Razer showcased an intriguing Project Linda at CES 2018, demonstrating how its Razer Phone could turn into an Android laptop.
Razer Project Linda
The new Project Linda introduced at CES 2018 is a companion lapdock for the Razer Phone, allowing the gaming smartphone to transform into a full Android laptop. While the idea is far from new, Razer's implementation is interesting as it not only uses the smartphone as the brains of the whole ensemble but also uses it as the laptop's trackpad.
Hardware-wise, Project Linda somewhat resembles the Razer Blade Stealth, but with several modifications to accommodate the new combo. First off, it's 0.05-inch thicker so that the Razer Phone does not protrude. Secondly, Project Linda does not have a power button or speakers, as it relies on the Razer Phone's power button and stereo speakers.
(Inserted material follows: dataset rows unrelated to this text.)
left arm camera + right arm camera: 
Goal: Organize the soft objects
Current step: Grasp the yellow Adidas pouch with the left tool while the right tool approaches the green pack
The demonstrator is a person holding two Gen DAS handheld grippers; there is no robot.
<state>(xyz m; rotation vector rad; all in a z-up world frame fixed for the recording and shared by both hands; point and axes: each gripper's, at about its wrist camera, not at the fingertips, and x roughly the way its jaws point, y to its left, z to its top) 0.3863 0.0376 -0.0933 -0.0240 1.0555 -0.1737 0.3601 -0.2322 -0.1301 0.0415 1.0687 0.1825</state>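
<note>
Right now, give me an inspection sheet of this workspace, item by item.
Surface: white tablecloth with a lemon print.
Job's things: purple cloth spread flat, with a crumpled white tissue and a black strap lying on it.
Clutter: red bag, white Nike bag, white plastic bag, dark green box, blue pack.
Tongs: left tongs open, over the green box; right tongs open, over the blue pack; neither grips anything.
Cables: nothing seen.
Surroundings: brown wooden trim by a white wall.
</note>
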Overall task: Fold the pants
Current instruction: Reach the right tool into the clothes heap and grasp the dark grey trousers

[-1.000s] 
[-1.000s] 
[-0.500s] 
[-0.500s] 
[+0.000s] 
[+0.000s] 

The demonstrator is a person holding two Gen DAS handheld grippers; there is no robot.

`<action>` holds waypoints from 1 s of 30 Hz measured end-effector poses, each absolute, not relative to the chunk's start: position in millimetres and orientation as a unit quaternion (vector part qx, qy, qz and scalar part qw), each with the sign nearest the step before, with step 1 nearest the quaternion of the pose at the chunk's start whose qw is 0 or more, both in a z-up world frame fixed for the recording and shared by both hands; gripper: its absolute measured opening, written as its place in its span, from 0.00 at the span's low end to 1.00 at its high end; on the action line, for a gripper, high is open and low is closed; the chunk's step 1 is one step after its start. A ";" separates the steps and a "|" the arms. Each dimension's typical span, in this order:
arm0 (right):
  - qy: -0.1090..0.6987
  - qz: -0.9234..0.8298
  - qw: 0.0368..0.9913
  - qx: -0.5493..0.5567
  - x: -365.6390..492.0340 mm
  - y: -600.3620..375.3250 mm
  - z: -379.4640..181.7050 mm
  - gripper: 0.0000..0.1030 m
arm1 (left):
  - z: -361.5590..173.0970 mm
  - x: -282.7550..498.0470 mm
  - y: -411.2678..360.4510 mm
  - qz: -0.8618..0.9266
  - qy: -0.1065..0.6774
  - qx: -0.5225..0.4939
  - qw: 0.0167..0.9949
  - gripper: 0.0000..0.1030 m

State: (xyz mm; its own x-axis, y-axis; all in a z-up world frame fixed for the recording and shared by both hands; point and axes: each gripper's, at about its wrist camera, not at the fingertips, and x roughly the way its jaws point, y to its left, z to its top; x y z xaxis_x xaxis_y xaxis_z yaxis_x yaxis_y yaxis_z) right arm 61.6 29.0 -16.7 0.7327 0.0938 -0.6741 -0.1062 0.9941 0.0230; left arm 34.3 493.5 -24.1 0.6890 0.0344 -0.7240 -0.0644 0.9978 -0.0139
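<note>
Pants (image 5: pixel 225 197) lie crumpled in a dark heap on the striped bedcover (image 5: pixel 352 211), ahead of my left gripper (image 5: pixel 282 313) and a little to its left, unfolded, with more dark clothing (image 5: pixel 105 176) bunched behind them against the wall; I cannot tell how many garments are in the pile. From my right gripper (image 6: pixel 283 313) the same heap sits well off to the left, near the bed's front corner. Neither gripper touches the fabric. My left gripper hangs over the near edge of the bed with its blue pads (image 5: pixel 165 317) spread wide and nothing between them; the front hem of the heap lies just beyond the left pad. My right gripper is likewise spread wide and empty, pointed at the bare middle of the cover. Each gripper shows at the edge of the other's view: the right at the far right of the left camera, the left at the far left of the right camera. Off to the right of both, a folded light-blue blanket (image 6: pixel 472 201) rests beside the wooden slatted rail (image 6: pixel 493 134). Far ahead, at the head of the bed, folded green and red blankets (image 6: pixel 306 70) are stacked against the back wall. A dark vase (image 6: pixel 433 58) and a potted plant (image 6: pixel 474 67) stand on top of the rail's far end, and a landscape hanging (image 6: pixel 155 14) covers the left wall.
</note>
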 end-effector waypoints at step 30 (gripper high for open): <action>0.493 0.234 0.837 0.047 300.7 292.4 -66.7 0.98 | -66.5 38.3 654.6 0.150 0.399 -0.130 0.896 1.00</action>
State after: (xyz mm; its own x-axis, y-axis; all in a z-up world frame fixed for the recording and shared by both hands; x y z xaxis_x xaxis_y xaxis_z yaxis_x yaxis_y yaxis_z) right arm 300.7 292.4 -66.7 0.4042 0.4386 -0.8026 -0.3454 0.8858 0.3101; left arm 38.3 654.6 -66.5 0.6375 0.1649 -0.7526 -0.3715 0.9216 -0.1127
Razer also changes the keyboard to include buttons for Android home, multitasking, and back, just like on Android, as well as a Google Assistant button and an app launcher.
Razer Mobile Personal Computing
The 13.3-inch Project Linda hybrid heralds a new era of mobile computing, mixing the Android ecosystem with the versatility of a laptop. Razer points out that not many companies take their chances with smartphones, laptops, and user interfaces like it did, which puts Project Linda in a privileged position to bridge the gap between laptops and smartphones.
The Razer Phone's Qualcomm Snapdragon 835 and 8 GB of RAM deliver plenty of horsepower, fueling Project Linda as a speedy Android laptop. The phone's screen can serve either as a touchpad or as a second display to access apps and more.
Project Linda: The Best Of Both Worlds
"Android power users and laptop enthusiasts share a need for performance in a mobile form factor, which we provide with our award-winning Razer Phone and Razer laptops," said Min-Liang Tan, co-founder and CEO of Razer. "Project Linda combines the best of both worlds, bringing a larger screen and physical keyboard to the Android environment, enhancing the experience for gaming and productivity."
Setting things up is pretty simple: just place the Razer Phone into the special slot of the Project Linda, where the touchpad would normally be, and press a button to hook it up to the USB Type-C port and lock it in place. The phone powers the whole combo, but the lapdock does add some more storage and battery power, charging the phone in the process.
It is important to note, however, that while it is an exciting and promising prototype, it remains to be seen whether it would turn into an actual product. Many projects Razer showcases at CES remain in the prototype state, so Project Linda might never make it to market.